Viver, naturalmente, nunca é fácil। Continuamos a fazer os gestos que a existência ordena, por muitas razões, a primeira das quais é o hábito. Morrer voluntariamente implica reconhecermos, mesmo instintivamente, o caráter irrisório desse hábito, o caráter insensato dessa agitação cotidiana e a inutilidade do sofrimento. Qual é então esse incalculável sentimento que priva o espírito do sono necessário à sua vida?

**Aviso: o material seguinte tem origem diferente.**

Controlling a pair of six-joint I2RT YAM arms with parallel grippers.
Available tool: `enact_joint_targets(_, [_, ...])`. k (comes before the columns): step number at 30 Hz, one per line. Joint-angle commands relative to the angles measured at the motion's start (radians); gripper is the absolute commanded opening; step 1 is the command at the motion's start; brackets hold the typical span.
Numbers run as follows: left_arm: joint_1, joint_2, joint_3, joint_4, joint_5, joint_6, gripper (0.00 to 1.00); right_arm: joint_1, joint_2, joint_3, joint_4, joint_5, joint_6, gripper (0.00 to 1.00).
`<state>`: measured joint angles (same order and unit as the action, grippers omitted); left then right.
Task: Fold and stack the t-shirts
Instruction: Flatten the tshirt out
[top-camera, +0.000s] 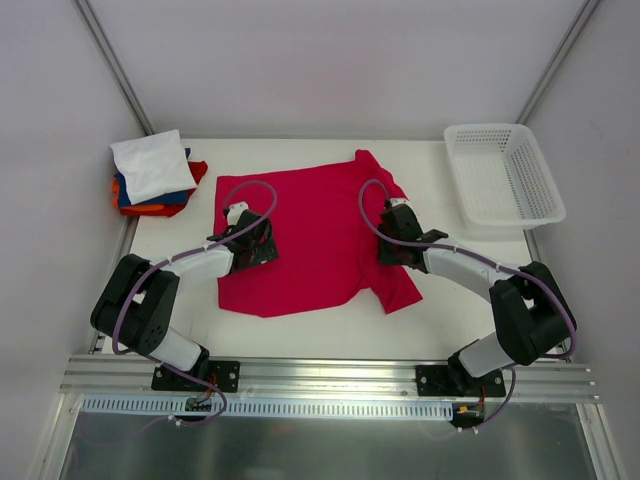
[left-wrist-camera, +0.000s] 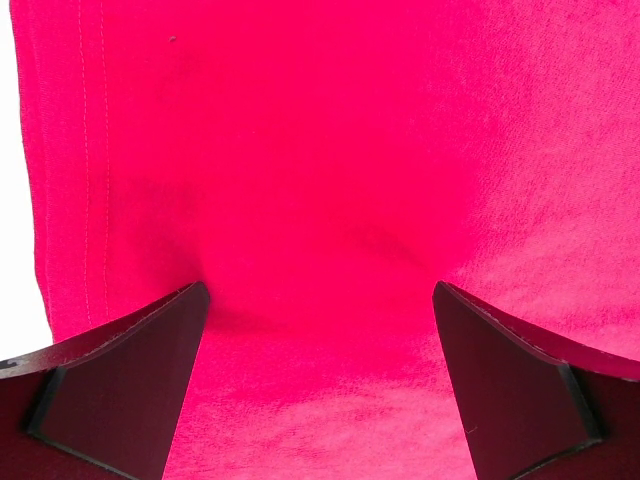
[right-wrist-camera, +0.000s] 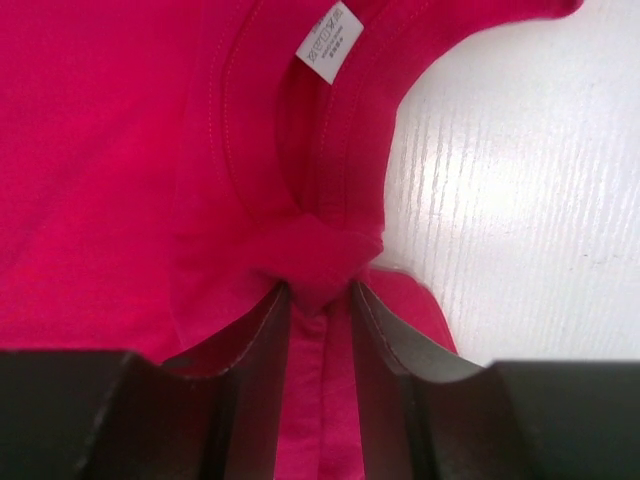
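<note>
With the large plain crimson-red cloth t-shirt (top-camera: 300, 240) flat mid-desk (top-camera: 430, 170), R jaws were clamped on its bunched collar (right-wrist-camera: 350, 150), L jaws apart over the hem side; L prob. needed to pinch cloth before any lift.

Even, diffuse overhead light fills the top view, bright and nearly shadowless, with only soft, short shadows under the arms (top-camera: 200, 262) and beside the white mesh basket (top-camera: 505, 172). In the left wrist view the crimson shirt (left-wrist-camera: 330, 180) is oversaturated and glows, its weave soft, while the dark fingers (left-wrist-camera: 130, 390) at the bottom edge sit blurred and underexposed. The right wrist view is sharper at the collar label (right-wrist-camera: 330, 42), though its print is unreadable, the white table (right-wrist-camera: 520, 200) shows streaky glare, and the near fingers (right-wrist-camera: 250, 380) fall out of focus
</note>
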<state>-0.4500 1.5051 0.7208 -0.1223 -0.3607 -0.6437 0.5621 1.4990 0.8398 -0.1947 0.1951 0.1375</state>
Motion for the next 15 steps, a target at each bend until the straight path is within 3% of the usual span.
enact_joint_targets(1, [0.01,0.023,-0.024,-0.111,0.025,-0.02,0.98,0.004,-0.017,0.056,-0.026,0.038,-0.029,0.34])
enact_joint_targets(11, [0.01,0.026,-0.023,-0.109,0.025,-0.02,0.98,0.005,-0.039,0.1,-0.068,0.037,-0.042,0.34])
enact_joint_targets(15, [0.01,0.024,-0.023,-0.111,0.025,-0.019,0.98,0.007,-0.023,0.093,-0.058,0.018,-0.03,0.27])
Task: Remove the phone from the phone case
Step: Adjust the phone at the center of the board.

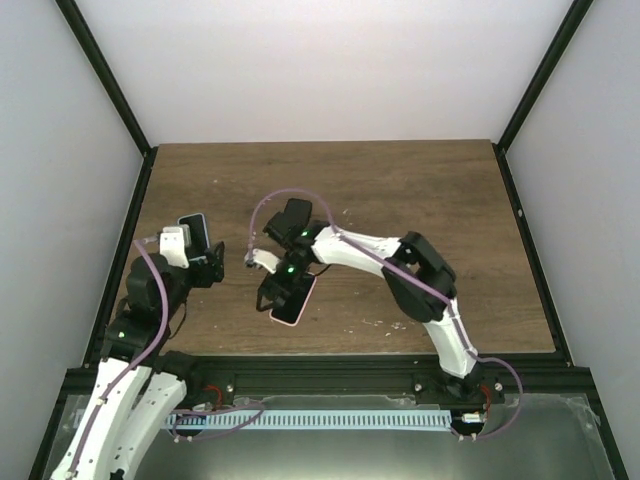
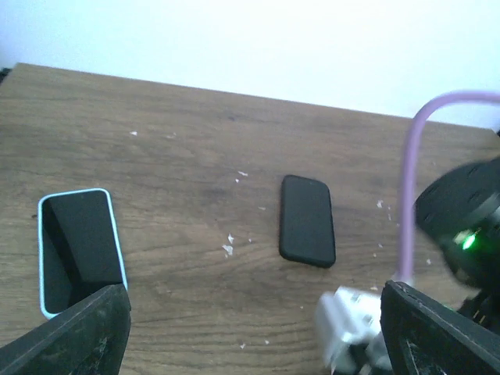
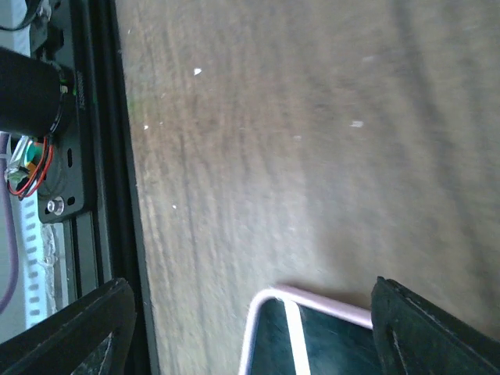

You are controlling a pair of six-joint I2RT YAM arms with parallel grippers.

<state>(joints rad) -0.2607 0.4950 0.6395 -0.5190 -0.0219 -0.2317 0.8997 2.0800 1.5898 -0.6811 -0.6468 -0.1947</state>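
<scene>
So the right tool (image 1: 284, 290) hangs spread wide over the far end of the pink-cased phone (image 1: 291, 304), which lies flat on the desk (image 1: 420, 200) near the front edge. The left tool (image 2: 254, 287) is spread too, gripping nothing, with a blue-cased phone (image 2: 78, 250) just beside it and a black phone-sized slab (image 2: 307, 220) further out.

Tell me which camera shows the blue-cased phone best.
Left wrist: the blue-cased phone lies nearly whole, screen up, its near end clipped by a finger. Top external shows it small, partly hidden by the left arm. Right wrist does not show it.
</scene>
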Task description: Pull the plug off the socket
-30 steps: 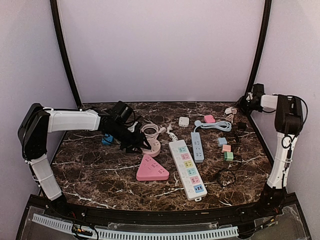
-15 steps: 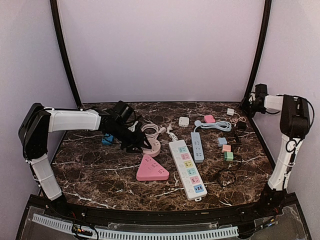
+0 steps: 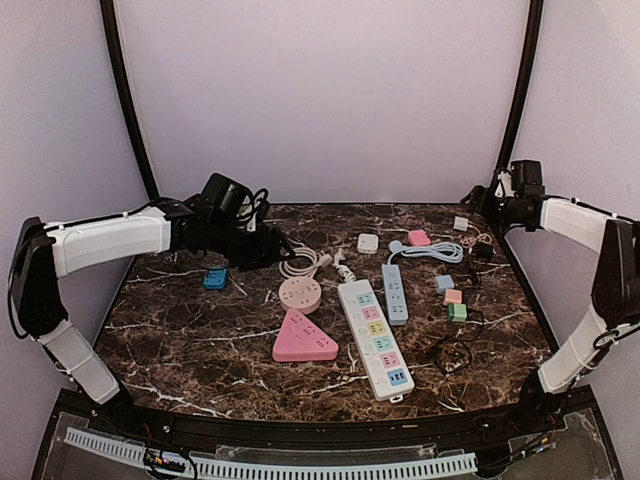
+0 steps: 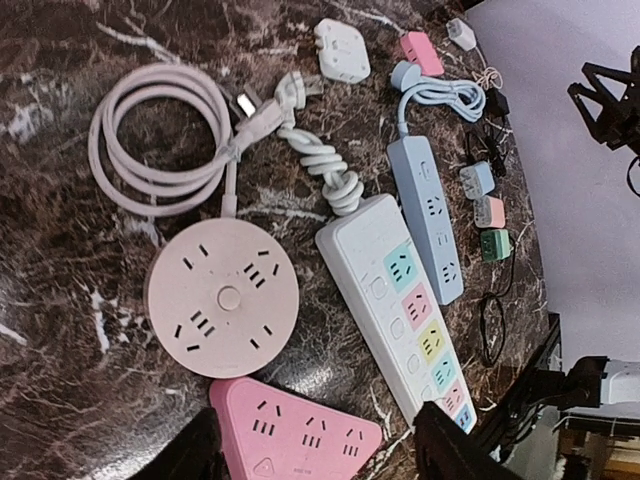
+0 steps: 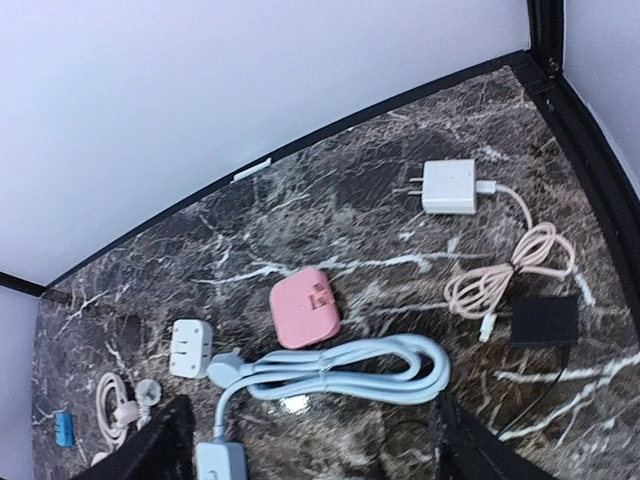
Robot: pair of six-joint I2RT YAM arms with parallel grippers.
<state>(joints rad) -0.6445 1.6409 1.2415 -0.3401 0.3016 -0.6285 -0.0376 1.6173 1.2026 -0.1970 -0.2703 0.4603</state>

Um mundo que se pode explicar, mesmo com más razões, é um mundo familiar, mas, pelo contrário, num universo subitamente privado de ilusões e de luzes, o homem sente-se um estrangeiro। Tal exílio é sem recursos, visto que privado das recordações de uma pátria perdida ou da esperança de uma terra prometida. Esse divórcio entre o homem e a sua vida, entre o ator e o cenário. É que é verdadeiramente o sentido do absurdo. Como todos os homens sãos já pensaram no seu próprio suicídio, pode reconhecer-se, sem mais explicações, que há um elo direto entre tal sentimento e a aspiração ao nada.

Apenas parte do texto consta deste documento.